โดย ศ.ดร.ศิวัช พงษ์เพียจันทร์ อาจารย์ประจำคณะพัฒนาสังคมและยุทธศาสตร์การบริหาร สถาบันบัณฑิตพัฒนบริหารศาสตร์, Tassanee Paowa


          The aims of this study were to investigate the impact of meteorological parameters and trace gas concentrations on daily hospital walk-ins and admissions in Chiang-Mai province, Thailand, during 2007–2013. Advanced statistical models, including t-tests, Analysis of Variance (ANOVA), Multiple Linear Regression Analysis (MLRA) and Incremental Lifetime Particulate Matter Exposure (ILPE), were constructed using meteorological data from the Pollution Control Department (PCD), Ministry of Natural Resources and Environment (MNRE), Thailand, and the Thai Meteorological Department at Chiang-Mai Province Air Quality Observatory Site (TMCS) as well as the number of walk-in and admitted patients at Nakornping Hospital, Chiang-Mai (NHCM).

          The results showed that all trace gaseous species and PM10 were significantly higher during the “haze episode” than during the “non-haze period.” The FTIR spectra highlight the relatively homogeneous organic functional compositions of PM2.5 collected from urban, suburban and rural observatory sites, indicating that agricultural waste burning plays an important role in air quality during the “haze episode.” The effect of age on susceptibility to respiratory diseases was investigated by separating the dataset into four groups (i.e., < 15 years, 15–59 years, 60–74 years and ≥ 75 years).

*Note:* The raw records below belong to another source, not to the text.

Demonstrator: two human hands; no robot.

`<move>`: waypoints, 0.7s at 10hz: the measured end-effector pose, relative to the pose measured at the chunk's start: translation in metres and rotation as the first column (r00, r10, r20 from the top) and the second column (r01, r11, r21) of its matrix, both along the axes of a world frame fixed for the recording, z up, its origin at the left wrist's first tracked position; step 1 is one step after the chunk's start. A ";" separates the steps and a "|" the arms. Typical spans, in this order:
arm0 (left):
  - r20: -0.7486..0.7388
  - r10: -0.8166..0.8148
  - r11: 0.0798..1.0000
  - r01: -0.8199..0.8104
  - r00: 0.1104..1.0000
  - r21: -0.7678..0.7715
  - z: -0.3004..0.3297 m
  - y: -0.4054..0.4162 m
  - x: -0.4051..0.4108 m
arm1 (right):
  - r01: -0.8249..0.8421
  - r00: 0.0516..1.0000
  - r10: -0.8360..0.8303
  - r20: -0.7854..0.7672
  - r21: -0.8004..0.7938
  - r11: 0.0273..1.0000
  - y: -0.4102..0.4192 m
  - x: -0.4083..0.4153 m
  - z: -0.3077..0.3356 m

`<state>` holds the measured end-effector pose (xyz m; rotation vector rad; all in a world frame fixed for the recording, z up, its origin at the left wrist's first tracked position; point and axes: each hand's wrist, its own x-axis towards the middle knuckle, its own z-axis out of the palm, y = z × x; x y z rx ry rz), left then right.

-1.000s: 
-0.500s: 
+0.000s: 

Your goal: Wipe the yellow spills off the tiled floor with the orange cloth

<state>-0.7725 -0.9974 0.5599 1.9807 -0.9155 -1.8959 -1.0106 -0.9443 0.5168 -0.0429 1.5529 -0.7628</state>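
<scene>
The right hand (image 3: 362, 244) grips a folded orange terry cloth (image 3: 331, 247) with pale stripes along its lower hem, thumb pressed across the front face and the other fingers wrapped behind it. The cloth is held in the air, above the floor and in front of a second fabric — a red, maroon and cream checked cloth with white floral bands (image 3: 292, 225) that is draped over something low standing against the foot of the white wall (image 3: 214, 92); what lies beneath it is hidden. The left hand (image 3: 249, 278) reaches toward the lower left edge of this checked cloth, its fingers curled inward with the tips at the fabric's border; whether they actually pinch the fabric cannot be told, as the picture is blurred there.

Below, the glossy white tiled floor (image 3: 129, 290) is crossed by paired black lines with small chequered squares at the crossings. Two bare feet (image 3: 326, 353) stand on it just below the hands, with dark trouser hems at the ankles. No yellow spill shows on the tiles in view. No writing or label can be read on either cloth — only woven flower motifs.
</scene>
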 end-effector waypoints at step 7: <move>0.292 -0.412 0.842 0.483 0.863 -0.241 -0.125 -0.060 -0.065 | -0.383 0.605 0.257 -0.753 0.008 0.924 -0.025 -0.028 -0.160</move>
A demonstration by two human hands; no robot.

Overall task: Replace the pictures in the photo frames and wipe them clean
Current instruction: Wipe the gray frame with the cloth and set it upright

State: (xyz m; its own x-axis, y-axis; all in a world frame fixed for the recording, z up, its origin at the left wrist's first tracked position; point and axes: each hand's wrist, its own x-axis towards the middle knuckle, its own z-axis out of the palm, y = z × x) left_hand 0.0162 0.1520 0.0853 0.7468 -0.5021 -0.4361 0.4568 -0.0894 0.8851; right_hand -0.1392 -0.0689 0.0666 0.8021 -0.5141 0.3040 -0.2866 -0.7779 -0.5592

The ANOVA results revealed a significant increase in hospital walk-ins and admissions for both genders in the < 15 years group (p < 0.005). MLRA revealed the significantly highest impacts of CO on hospital walk-ins for both genders. The predicted ILPE of PM10 showed the highest values for both genders during the “haze-episode” in 2007, with average values of 3.338 ± 0.576 g and 1.838 ± 0.317 g for male and female outdoor workers, respectively, over an exposure duration of 25 years.